How to Speed Up Your WooCommerce Store (10 Easy Ways) 

Written By: author avatar Stacey Corrin
author avatar Stacey Corrin
Stacey has been writing about WordPress and digital marketing for over 10 years and on other topics for much longer. Alongside this, she's fascinated with web design, user experience, and SEO.
     Reviewed By: reviewer avatar Turner John
reviewer avatar Turner John
John Turner is the co-founder of SeedProd. He has over 20+ years of business and development experience and his plugins have been downloaded over 25 million times.

Do you want to speed up your WooCommerce store?

WooCommerce is one of the best ways to start an eCommerce store in WordPress. But if your store is slow to load, you could lose potential customers, search engine rankings, and revenue.

This article will show you how to speed up your WooCommerce store by applying easy optimizations. The result? A faster online store, happier website visitors, and more leads and sales.

Why Does Speed Matter for Online Stores?

Page load times are an essential factor for any website that determines the success of your brand. According to WPBeginner, a 1-second delay in loading time can lead to a 7% loss in conversions, 11% fewer page views, and a 16% decrease in customer satisfaction.

woocommerce page loading times

The speed and performance of your website also play crucial roles in Google’s ranking algorithm. Google and other search engines have started to penalize slower websites by ranking them lower in search results, leading to less traffic for sites with slow response times.

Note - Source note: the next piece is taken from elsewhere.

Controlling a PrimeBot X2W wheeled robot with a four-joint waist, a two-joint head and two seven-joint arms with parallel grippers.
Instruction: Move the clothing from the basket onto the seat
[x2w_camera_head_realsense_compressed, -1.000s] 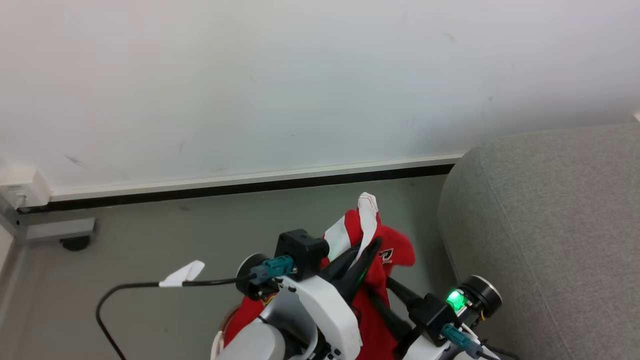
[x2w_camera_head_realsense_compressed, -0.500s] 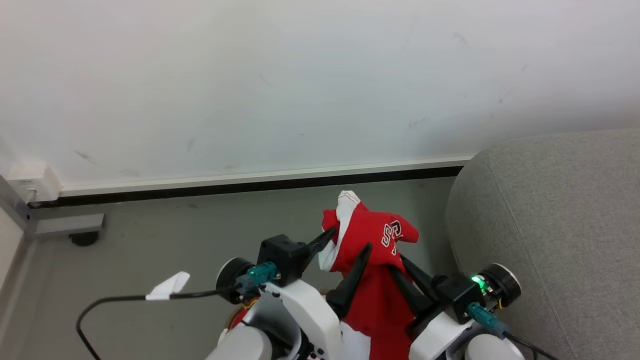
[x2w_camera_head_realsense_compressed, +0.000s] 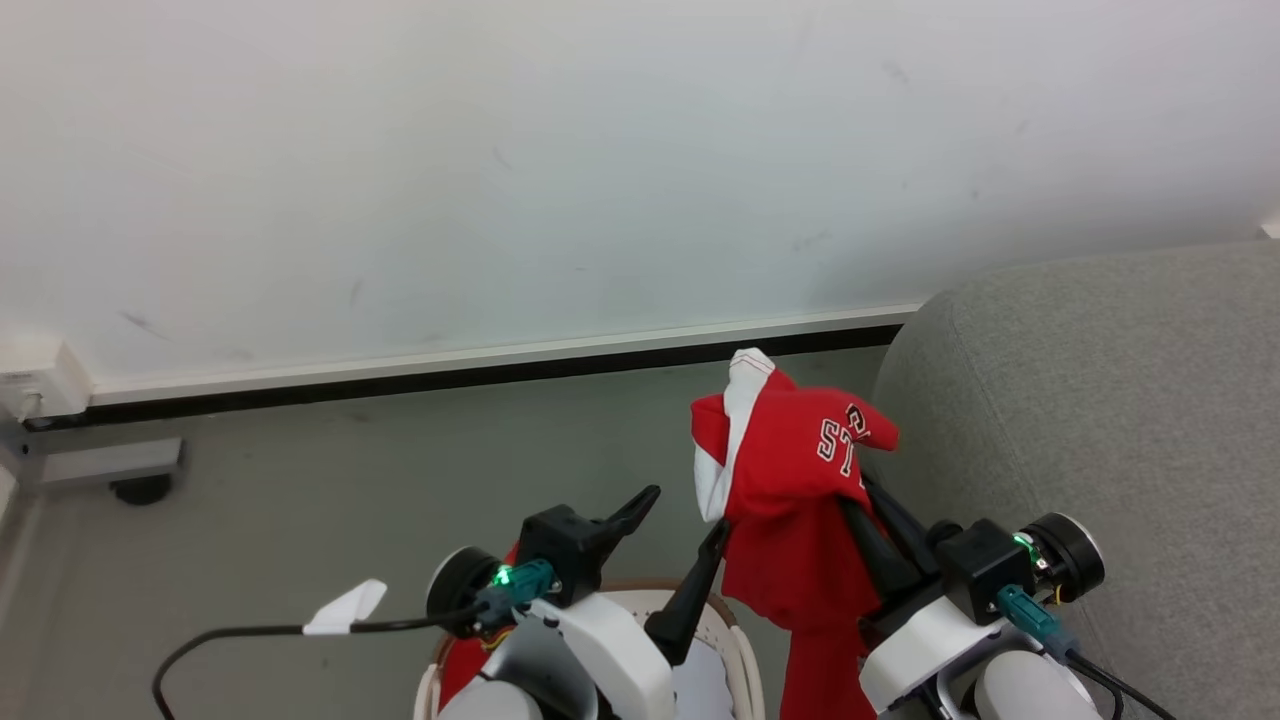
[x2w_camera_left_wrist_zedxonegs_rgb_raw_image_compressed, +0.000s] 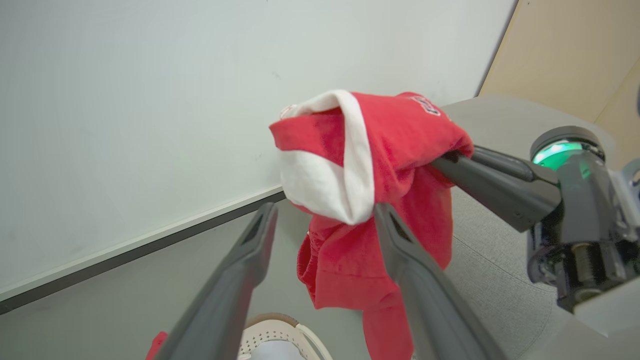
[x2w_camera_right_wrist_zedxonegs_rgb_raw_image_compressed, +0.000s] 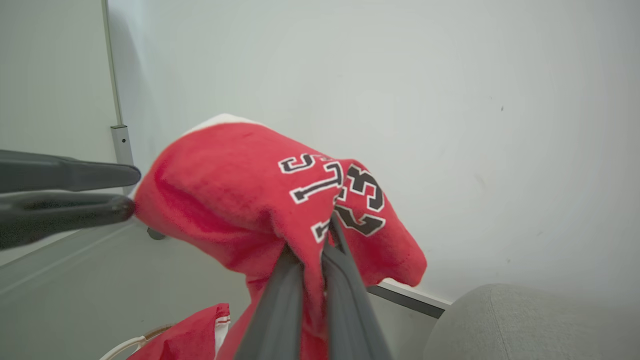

Site speed is also crucial during high-traffic times, like Black Friday and Cyber Monday.

With so many shoppers flocking to your store to redeem offers and discounts, you’ll want to optimize WooCommerce to run as smoothly as possible. Otherwise, visitors will abandon your site in favor of faster competitors and lose you those all-important sales.

How to Measure the Speed of Your WooCommerce Store

It’s hard to speed up WooCommerce if you don’t know what’s wrong. Before following the tips in this article, you should measure your current eCommerce website’s page loading times.

There are many website speed test tools you can use to measure the loading speed of your WooCommerce store, including Pingdom, Google Pagespeed Insights, and GTMetrix.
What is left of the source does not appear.